Now, a wide view of the world doesn’t mean understanding every facet of life. Rather it’s rooted in a willingness to speak with diverse people who, through conversation, can show us life’s complexities, underscoring that nothing is black-and-white, writer Ian Brown explains.
“The more people you talk to, the more points of view you at least have in your quiver, the more complicated it becomes. The more complicated something is, you get away from generalities. If you get away from generalities, you get away from this highly polarized, black and white, either/or point-of-view that seems to have not only marked, but I think spoiled a lot of discourse.”
But sitting down for conversations – especially with those we don’t know or don’t agree with – requires a certain vulnerability.
It’s not easy to ask questions, one-on-one. It requires a boldness – a braveness – that isn’t easy for all of us.
That includes me and it also includes, surprisingly, professional question-asker, Ian Brown.
“The thing I still hate after 40 years is when I have to pull my notebook out for the first time. I’m interviewing a bunch of people. I want to talk to people in the crowd. And I have to pull out my notebook and start writing things down. I think they’re all going: ‘Who’s that weirdo writing things down?’ But you know, the thing is, the weirdness feeling only lasts about 30 seconds and then somebody says something interesting, and you go: ‘Oh, go on about that!’
Ian adds, “I would tell people be brave. Don’t be afraid to ask questions, keep at it and remember that people actually love to talk about themselves.”
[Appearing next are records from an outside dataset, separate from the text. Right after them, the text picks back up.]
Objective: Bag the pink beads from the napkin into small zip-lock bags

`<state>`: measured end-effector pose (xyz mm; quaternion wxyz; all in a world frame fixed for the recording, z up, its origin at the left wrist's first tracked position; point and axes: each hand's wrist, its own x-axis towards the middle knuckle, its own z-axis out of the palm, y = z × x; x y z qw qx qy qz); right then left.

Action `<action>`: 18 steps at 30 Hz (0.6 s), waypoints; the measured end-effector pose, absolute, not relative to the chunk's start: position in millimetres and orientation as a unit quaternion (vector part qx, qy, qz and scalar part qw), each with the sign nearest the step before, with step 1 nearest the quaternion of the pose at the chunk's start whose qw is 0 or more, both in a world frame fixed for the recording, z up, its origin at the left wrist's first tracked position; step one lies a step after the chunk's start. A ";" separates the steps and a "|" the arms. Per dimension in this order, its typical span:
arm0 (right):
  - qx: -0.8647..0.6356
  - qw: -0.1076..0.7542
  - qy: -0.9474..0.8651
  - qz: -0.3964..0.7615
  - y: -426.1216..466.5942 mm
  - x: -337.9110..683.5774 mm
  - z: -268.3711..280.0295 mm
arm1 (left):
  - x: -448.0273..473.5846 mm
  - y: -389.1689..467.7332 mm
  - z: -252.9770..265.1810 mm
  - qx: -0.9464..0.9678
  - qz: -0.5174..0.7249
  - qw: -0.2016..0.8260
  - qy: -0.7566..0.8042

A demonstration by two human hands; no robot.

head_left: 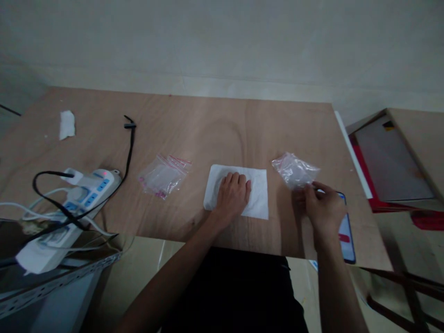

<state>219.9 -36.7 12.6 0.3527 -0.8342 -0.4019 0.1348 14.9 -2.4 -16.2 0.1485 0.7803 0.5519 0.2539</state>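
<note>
My left hand point(233, 194) rests on a white sheet point(258, 192), paper or cloth, near the front of the wooden table. Its fingers are bent and close together; anything under them is hidden. Farther right, my right hand point(324, 208) is closed in a pinch at the lower corner of a crumpled clear plastic bag point(294, 171). A small dark edge shows by those fingers, too unclear to name. Left of the sheet lie clear zip bags point(164, 175) with pinkish-red seal lines and small reddish bits at the bottom.
A phone point(347, 236) with its screen lit lies partly behind my right wrist. At the left, a white power strip point(93, 187) carries plugs and tangled cords, with a black cable point(130, 148) running up the table point(194, 125). A white scrap point(67, 125) lies farther back.
</note>
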 end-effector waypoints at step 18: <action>-0.717 0.301 -0.627 -0.048 -22.6 199.0 -0.1 | 13.6 -7.6 -15.0 0.815 0.184 0.028 0.549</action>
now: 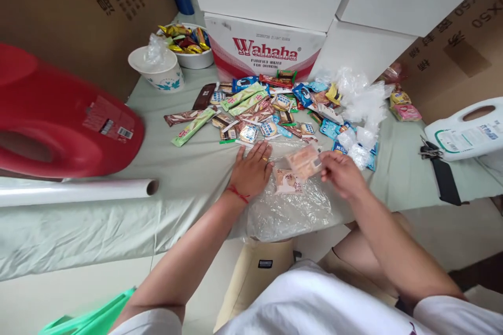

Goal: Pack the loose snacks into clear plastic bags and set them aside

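Observation:
My right hand pinches the right end of a pinkish wrapped biscuit packet, held just above a sheet of clear plastic film. Partly beneath it, a second pink wrapped snack packet with printed characters lies on the film. My left hand, a red string at its wrist, rests flat with fingers stretched out at the film's left side. Beyond both hands spreads a pile of wrapped snacks, among them green stick packets, brown packets and small blue-and-white packets.
Crumpled clear plastic bundles sit right of the pile. A Wahaha carton stands behind. At left are a paper cup, a white bowl of candies, a red jug and a film roll. A white bottle lies right.

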Demonstrator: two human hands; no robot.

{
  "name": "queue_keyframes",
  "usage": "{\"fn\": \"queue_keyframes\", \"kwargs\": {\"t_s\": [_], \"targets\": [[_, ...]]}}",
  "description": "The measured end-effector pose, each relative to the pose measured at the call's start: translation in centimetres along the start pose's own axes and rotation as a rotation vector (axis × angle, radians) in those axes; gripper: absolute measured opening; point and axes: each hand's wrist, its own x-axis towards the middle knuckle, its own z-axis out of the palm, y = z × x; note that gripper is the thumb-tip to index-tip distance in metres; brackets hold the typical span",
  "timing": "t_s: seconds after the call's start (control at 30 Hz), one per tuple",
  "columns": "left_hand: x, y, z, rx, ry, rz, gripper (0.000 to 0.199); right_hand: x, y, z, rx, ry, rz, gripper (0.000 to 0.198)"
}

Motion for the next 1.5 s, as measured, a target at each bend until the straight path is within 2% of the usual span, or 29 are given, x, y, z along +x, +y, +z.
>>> {"fn": "queue_keyframes", "kwargs": {"t_s": [0.1,0.2,0.27,0.37,0.47,0.57,0.63,0.7,0.83,0.93,1.03,1.1,1.2,1.3,1.4,1.5], "targets": [[0.0,0.1,0.0,0.011,0.001,-0.001,0.06,-3.4,2.8,2.8,0.168,-0.005,0.115,0.04],[0.1,0.1,0.0,0.018,0.003,-0.005,0.06,-4.5,4.2,4.4,0.092,0.019,0.09,0.036],[0.1,0.1,0.0,0.016,0.007,-0.004,0.06,-4.9,4.9,4.4,-0.134,0.059,-0.02,0.032],[0.0,0.2,0.0,0.004,0.015,0.003,0.06,-5.4,5.2,3.7,-0.524,0.144,-0.257,0.031],[0.0,0.2,-0.1,-0.013,0.026,0.006,0.059,-5.6,4.6,3.4,-0.721,0.159,-0.487,0.041],[0.0,0.1,-0.3,-0.045,0.033,0.0,0.059,-5.4,3.7,3.8,-0.853,-0.026,-0.684,0.047],[0.1,-0.2,-0.4,-0.095,0.052,-0.024,0.058,-5.1,3.2,3.9,-0.882,-0.188,-0.732,0.045],[0.2,-0.8,-0.5,-0.157,0.107,-0.071,0.058,-4.2,2.5,3.5,-0.84,-0.209,-0.733,0.042],[0.5,-1.8,-0.6,-0.194,0.268,-0.197,0.053,-0.1,0.3,1.8,-0.843,-0.033,-0.759,0.04],[0.6,-1.9,-0.6,-0.159,0.278,-0.285,0.055,4.3,-1.0,1.5,-0.988,-0.159,-0.758,0.052],[0.6,-1.8,-0.7,-0.16,0.267,-0.317,0.067,7.7,-1.1,2.3,-1.166,-0.3,-0.673,0.068],[0.7,-1.8,-0.8,-0.184,0.277,-0.297,0.079,9.1,-0.7,2.7,-1.258,-0.355,-0.621,0.058],[0.9,-2.0,-1.0,-0.227,0.271,-0.26,0.089,9.8,-0.5,2.7,-1.28,-0.368,-0.598,0.025],[1.1,-2.2,-1.2,-0.284,0.213,-0.261,0.077,9.3,-0.8,1.7,-1.168,-0.359,-0.644,0.015],[1.1,-2.3,-1.2,-0.342,0.176,-0.272,0.044,7.5,-1.2,0.6,-1.05,-0.377,-0.765,0.013],[0.7,-2.6,-0.9,-0.388,0.265,-0.253,0.016,4.8,-1.0,0.1,-1.009,-0.346,-0.888,0.017]]}}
He’s right. Though it might be hard and even awkward at first, we need to overcome our fear of real, honest conversations and not shy away from our questions.
“I don’t like to ask people things. Because I’m definitely a quiet person. But if you don’t ask, you’re never going to know.” – Isabella O’Brien | Scientist
“So long as you’re focused and you’re asking questions that people want answered, people shouldn’t put themselves on pedestals and they shouldn’t be above answering questions. We’re all human beings.” – Clive Jackson | Journalist
“Don’t be afraid to ask. It’s asking questions that gets you further ahead down the road.” – Joe Urie | Indigenous Tourism Advocate
Is there an art to a good question? Waterlution founder Karen Kun tells us “The magic of life, to me, is being able to ask good questions. A good question does not have yes or no as an answer. That is a non-complex question.”
And rural journalist Josh Hall agrees, adding “it’s partly about leaving the question open ended.”
But also know this: Open-ended questions that seek complex answers don’t need to be complicated questions, producer Mark Miller points out.
“Whether it was science or politics, I knew I was always confident enough to ask dumb questions. And I really encourage people to ask what they might think are dumb questions, because the dumb questions often reveal the simplest truths.”
And no matter the conversation, we’re after the simple truths – the realities that get overlooked, the commonalities we forget. That’s where the answers live. That’s how we begin to better articulate a path forward.
So, as journalist Clive Jackson says, “think about what it is you want to know? What it is your friends want to know? What are the pertinent questions?”
Ask them and then go with where the answers take you, argues storyteller Garrick Ng.
“There’s a difference between a good interviewer that’s just reading off three or four canned questions and the one who can follow a trail, sniff out where those breadcrumbs are going, sense where a door might open and go and open that door and follow up to find the next door and the next door. That’s where you can really reveal what someone knows. You can really enter into not just the factual conversations, but perhaps those emotional anecdotes that don’t come from necessarily those first three or four questions you might have in mind. If you can find that connection with someone, they’ll open up to you and then you just need to step back.”
Because that’s not just the key to a good interview, a good conversation, good listening or good communication, it’s also the key to good consultation.